In some cases, it is important to be able to answer questions like:
  • What have been the chain of events and transformations that caused a certain action (decision) to occur ?
  • What are all the consequences of a certain events (of a certain type) ?
  • What would have happened if a certain event that did not happen would have happened in a certain time-point ? (or the reverse - an event that happened would not have happened).

Applications ? auditing, decision analysis... the last type of question relates to some past work done in the temporal area -- temporal issues are very pervasive in event processing and deserve one (or more) postings at a later point.


woolfel said...

I know many people use business rule engines to do backward chaining logic. I've only been using rules engines for 7 years, and one of the main reasons for using a BRE is tracing the cause. Many engines like OPSJ, Haley, iLog JRules and JESS provide backward chaining or equivalent functionality.

Tracing the cause of an event dates back to the early AI research in backward chaining. I could be wrong, but BRE have had tracing capability for a long time in commercial products. As long as the rules are well defined, one can trace the cause.

one difference I see is that CEP products are purpose built for the scenarios. Whereas with a BRE, the developer has to do more work. Some companies provide vertical modules for different business domains to make that easier.

Opher Etzion said...

To Woolfel.

One thing is sure - there is nothing new in any of the concepts we are discussing in event processing. The term causalty is known from logic, in AI there are "truth maintanance systems" to trace causality of facts and rules, in expert systems, causality is an importan factor.

The term causality in event processing is the projection of this term to the world of events. While in TMS - there is a trace of casuality of facts, using inference rules, in event processing there is a trace of events, using event processing agents. The semantics, and computational techniques have to be adjusted for this world.


woolfel said...

From a rule engine perspective, events are just facts. I tend to think Truth maintenance is different than causality as you describe it for event processing.
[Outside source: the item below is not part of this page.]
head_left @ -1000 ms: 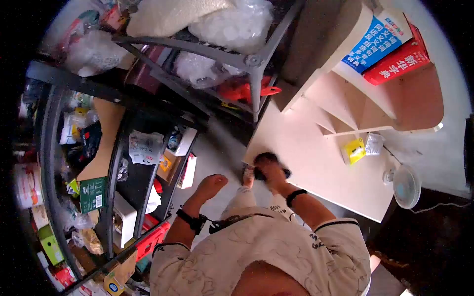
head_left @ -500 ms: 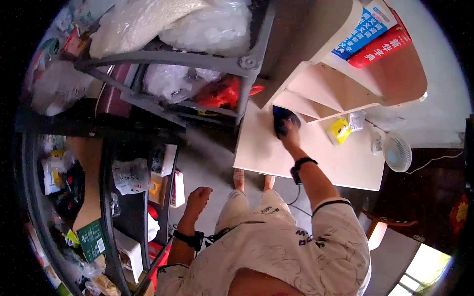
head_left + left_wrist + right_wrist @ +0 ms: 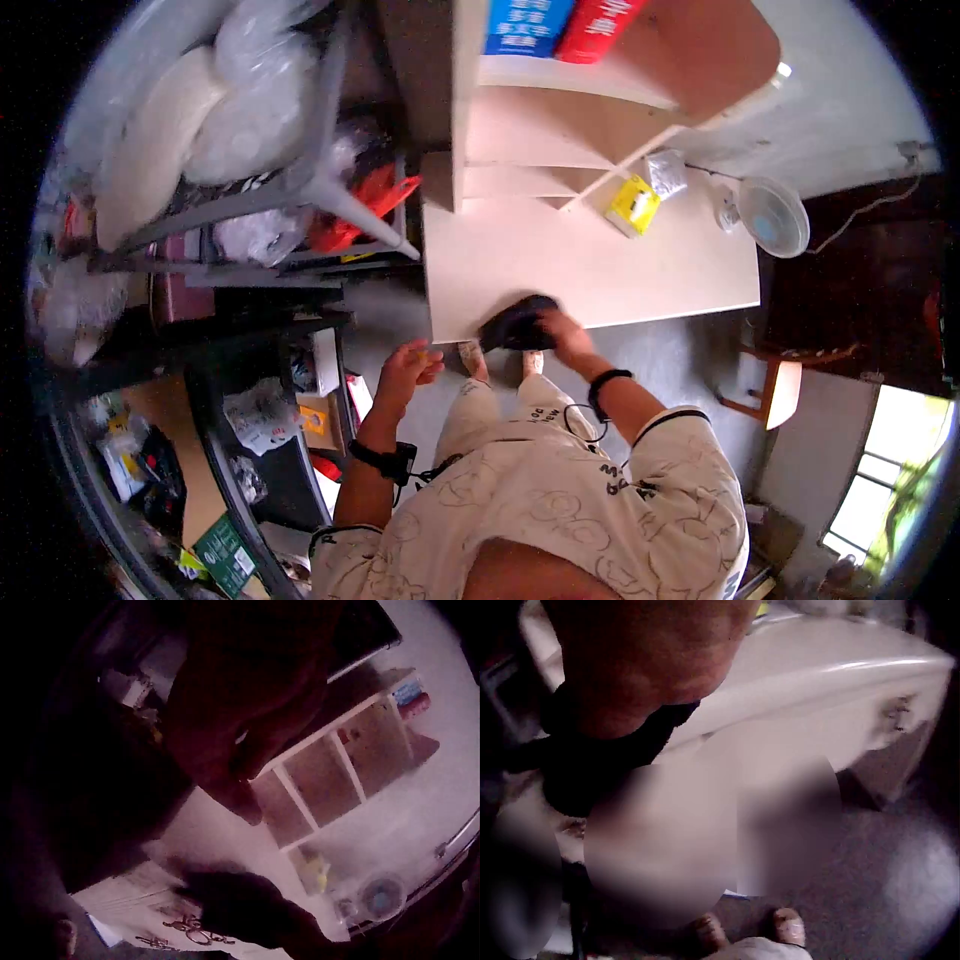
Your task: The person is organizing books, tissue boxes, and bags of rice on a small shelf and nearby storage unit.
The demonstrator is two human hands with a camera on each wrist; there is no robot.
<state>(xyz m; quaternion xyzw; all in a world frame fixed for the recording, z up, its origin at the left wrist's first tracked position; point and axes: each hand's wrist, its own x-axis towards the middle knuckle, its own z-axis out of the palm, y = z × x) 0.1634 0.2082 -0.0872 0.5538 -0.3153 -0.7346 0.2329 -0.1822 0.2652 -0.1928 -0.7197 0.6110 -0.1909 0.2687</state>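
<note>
My right hand point(image 3: 566, 337) grips a dark cloth point(image 3: 518, 322) at the front edge of the pale desk point(image 3: 590, 270). In the right wrist view the cloth point(image 3: 604, 769) bunches and hangs below the hand point(image 3: 656, 667), beside the desk's edge; the fingers are mostly hidden there. My left hand point(image 3: 403, 376) hovers in front of the desk's left corner, its fingers loosely bent, with no object plainly held. In the dim left wrist view the left hand point(image 3: 244, 705) is a dark shape in front of the desk's shelves.
The desk carries a shelf unit point(image 3: 560, 130) with a blue book point(image 3: 525, 25) and a red book point(image 3: 598, 28). A yellow packet point(image 3: 632, 206) and a small fan point(image 3: 774, 217) stand on its right. A grey rack point(image 3: 310, 190) and loaded black shelves point(image 3: 235, 400) stand left.
My right hand first moved the cloth from the front edge inward to the shelf unit, then back to the front edge. My left hand stayed low on the left. The head view has turned.
</note>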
There's many kinds of truth maintenance. The most common one used in BRE is logical truth maintenance, which gaurantees that if a fact is derived from some other facts, the removal of the trigger fact, also removes the derived fact. Since event processing tends to move forward and doesn't normally have modification of facts or events, that kind of cause-effect doesn't apply.

I know that both forward and backward chaining have been used to build application with auditing and tracing. Doing it correctly and properly from a developer perspective does require experience and skill, so it's not something a business user can do unassisted. If CEP products provide causality out of the box, it definitely would make life easier for the user.